━━ Raw data

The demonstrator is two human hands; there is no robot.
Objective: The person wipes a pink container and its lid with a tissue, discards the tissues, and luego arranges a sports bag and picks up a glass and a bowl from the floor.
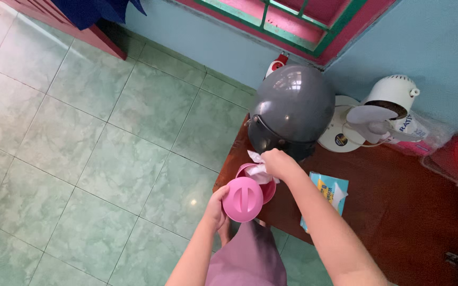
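The right hand (278, 161) was pinched shut on a white tissue (257, 166), holding it just above and partly inside the open pink container (269, 189) at the wooden table's (398, 212) corner. The left hand (216, 208) gripped the round pink lid (243, 199) by its edge (tilted, overlapping the container's near rim). A grey helmet (291, 110) sat just behind.

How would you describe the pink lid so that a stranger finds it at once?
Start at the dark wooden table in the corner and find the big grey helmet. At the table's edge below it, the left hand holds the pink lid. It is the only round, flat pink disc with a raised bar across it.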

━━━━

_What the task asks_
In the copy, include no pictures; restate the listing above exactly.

_Reply to the exercise_
The demonstrator is two human hands; there is no robot.
Objective: The person wipes a pink container and its lid with a tissue, discards the tissues, and luego arranges a sports bag and picks up a glass and a bowl from the floor.
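The right hand (278, 161) was pinched shut on a white tissue (257, 166), holding it just above and partly inside the open pink container (269, 189) at the wooden table's (398, 212) corner. The left hand (216, 208) gripped the round pink lid (243, 199) by its edge (tilted, overlapping the container's near rim). A grey helmet (291, 110) sat just behind.

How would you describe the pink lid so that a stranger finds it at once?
Start at the dark wooden table in the corner and find the big grey helmet. At the table's edge below it, the left hand holds the pink lid. It is the only round, flat pink disc with a raised bar across it.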

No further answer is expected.